Salvini warns of hijacked migrant ship headed for Italy

ROME - Italy’s Interior Minister Matteo Salvini affirmed that migrants have hijacked a merchant ship off the coast of Libya and that the vessel is now on a course to Italy.
108 migrants were rescued by the ship on Wednesday but are thought to have seized control once they realised that they were sailing back towards Libya where they had previously suffered from violence and abuse.
The ship, which the Interior Ministry have revealed is named Elhibru I, was around six miles from the Libyan coast when it suddenly changed course.

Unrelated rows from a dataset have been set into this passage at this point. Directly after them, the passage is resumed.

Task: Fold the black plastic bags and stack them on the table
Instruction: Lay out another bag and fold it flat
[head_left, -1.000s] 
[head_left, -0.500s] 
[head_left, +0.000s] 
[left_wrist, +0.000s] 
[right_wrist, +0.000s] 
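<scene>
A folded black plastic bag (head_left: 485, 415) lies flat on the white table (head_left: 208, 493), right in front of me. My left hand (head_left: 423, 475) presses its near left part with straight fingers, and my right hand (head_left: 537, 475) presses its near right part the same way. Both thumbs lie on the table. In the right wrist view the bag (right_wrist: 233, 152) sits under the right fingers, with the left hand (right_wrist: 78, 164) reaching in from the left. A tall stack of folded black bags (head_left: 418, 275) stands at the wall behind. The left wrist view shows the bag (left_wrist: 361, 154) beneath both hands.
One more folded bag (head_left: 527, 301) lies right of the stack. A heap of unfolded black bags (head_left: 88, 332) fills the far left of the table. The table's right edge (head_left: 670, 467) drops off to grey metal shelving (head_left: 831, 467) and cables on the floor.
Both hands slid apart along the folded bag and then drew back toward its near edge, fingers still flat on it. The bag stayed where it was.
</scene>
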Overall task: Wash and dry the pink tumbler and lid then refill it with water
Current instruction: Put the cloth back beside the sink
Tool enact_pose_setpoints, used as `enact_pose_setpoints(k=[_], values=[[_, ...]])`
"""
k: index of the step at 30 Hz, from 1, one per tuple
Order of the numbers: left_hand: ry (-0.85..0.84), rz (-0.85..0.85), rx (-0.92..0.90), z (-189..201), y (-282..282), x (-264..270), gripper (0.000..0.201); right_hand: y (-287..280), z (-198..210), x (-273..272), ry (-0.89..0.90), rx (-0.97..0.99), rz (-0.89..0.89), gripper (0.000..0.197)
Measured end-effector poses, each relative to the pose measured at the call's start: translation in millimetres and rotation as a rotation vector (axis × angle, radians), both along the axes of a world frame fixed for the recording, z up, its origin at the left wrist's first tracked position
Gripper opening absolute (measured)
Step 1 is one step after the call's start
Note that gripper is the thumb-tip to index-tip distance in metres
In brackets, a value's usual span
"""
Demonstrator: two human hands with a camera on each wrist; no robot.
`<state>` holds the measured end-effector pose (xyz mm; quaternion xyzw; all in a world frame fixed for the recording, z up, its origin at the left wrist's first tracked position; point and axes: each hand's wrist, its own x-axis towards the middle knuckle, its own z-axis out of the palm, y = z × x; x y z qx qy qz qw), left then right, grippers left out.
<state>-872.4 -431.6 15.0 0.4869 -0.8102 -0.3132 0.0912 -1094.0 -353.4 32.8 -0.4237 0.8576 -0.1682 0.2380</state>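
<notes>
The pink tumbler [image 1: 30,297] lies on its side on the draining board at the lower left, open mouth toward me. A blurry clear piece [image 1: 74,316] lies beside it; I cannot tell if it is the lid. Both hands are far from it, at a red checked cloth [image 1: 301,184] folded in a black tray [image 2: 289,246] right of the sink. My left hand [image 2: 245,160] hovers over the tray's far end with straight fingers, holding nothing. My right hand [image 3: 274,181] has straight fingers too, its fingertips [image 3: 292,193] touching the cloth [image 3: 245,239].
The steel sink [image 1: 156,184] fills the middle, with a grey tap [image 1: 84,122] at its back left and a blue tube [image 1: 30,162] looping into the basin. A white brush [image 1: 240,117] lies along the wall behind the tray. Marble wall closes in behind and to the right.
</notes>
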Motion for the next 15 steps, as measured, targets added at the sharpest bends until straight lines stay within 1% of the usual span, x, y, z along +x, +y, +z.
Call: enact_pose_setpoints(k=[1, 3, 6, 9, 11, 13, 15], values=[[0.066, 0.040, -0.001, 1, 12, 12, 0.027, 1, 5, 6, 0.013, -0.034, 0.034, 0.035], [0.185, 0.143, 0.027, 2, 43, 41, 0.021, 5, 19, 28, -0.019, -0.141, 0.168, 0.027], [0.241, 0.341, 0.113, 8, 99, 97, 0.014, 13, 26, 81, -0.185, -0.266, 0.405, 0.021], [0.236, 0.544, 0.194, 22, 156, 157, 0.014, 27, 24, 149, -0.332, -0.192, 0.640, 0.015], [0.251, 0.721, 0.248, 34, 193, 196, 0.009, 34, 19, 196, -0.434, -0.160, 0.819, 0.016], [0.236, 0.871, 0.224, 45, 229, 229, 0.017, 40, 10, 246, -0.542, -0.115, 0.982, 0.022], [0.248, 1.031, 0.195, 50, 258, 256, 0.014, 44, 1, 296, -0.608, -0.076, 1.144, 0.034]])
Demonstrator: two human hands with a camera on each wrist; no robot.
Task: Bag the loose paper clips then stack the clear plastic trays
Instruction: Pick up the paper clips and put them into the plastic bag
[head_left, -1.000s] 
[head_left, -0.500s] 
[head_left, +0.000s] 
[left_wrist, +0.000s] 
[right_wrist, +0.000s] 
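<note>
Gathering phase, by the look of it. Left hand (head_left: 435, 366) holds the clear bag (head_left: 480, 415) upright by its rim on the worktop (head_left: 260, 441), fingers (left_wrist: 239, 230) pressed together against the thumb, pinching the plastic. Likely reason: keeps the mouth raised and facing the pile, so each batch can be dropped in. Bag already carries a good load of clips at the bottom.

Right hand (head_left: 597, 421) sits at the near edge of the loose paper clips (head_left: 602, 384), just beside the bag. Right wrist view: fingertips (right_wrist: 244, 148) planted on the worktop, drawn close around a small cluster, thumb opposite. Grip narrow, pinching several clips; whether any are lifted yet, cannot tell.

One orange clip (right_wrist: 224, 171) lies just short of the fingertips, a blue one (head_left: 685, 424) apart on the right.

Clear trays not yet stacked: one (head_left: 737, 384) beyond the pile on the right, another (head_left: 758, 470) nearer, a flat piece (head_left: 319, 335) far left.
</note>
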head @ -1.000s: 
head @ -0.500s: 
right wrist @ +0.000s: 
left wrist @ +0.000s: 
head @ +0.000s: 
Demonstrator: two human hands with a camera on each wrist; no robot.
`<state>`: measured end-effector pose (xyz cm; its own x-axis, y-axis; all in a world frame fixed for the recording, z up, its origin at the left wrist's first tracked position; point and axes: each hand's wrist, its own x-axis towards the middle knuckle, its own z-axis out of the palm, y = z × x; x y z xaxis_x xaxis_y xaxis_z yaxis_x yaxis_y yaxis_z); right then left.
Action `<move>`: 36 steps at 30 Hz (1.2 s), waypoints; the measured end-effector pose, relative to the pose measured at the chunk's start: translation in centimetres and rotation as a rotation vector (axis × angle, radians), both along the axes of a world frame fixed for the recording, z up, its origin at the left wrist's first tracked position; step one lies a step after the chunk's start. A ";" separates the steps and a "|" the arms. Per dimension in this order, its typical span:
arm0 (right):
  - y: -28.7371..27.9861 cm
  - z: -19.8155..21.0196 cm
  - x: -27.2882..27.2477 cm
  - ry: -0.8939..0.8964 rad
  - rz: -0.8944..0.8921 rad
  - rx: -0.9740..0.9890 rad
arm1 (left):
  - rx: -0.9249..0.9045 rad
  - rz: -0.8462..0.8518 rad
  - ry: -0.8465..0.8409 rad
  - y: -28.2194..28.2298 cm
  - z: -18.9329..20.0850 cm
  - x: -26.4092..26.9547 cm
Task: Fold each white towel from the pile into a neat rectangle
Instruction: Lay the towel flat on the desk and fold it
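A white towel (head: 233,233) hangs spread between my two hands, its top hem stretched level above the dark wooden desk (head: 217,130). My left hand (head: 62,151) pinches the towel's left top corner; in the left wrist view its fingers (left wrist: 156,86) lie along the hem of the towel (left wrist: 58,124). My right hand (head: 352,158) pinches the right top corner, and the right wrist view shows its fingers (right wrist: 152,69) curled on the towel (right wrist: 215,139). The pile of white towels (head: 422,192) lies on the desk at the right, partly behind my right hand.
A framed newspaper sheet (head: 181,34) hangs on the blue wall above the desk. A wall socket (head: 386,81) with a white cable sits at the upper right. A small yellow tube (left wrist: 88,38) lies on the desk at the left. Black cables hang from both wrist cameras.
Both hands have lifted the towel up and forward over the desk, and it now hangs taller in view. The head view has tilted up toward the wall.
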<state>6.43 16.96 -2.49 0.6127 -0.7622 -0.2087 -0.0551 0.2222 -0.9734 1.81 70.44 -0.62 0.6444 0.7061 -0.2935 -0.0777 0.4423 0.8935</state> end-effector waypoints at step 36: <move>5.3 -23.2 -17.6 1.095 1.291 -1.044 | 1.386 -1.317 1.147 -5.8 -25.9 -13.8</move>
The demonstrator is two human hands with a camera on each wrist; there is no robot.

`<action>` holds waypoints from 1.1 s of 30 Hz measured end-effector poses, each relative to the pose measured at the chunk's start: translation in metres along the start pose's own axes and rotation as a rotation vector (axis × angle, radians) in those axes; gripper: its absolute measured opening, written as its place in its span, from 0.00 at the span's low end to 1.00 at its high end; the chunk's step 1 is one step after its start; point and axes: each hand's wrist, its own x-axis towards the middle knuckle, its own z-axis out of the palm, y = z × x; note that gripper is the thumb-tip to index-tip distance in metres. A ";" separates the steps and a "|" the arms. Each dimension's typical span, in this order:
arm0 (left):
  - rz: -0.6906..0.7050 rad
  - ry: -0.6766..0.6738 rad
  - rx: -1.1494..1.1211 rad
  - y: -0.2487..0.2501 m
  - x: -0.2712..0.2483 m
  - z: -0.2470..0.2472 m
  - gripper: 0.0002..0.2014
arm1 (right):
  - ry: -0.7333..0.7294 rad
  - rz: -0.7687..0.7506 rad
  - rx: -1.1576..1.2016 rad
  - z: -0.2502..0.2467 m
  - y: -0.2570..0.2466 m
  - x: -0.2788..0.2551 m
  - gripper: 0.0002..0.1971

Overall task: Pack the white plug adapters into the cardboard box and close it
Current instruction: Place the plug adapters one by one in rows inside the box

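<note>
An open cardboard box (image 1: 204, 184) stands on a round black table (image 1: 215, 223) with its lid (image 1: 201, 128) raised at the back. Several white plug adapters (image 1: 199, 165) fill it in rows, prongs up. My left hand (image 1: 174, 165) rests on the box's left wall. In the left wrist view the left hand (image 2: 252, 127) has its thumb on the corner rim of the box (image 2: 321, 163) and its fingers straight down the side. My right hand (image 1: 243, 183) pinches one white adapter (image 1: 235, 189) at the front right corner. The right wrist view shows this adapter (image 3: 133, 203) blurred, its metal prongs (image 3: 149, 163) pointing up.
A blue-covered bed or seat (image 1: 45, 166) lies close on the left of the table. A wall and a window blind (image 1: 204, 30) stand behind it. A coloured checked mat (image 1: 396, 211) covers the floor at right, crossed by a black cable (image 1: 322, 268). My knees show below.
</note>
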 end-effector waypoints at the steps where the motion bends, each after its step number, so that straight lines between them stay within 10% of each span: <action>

Salvini, who has previously declared Italy’s ports closed for NGO ships carrying migrants and refused those aboard permission to disembark, spoke shortly after news broke of the “hijacking of a merchant which was arriving in Libya after having rescued migrants, and is now instead heading north towards Malta or Lampedusa."
"These are not migrants in distress, they are pirates," he went on to say before addressing those on board directly, saying: "Know that you will only see Italy through a telescope."
Salvini, who went on to reiterate once more that Italy's ports were closed to migrants, was only last week at the heart of further controversy surrounding migrants.
He first came under international pressure to release the Mare Jonio ship after it was seized by Italian authorities, and later only avoided a court case for alleged kidnapping of 150 migrants last year when the senate voted to block legal investigations.
The situation is currently being monitored by the Italian Coast Guard.
Earlier Wednesday, a Libyan patrol boat rescued 120 shipwrecked migrants in waters off the North African coast, and they are currently on their way to Tripoli.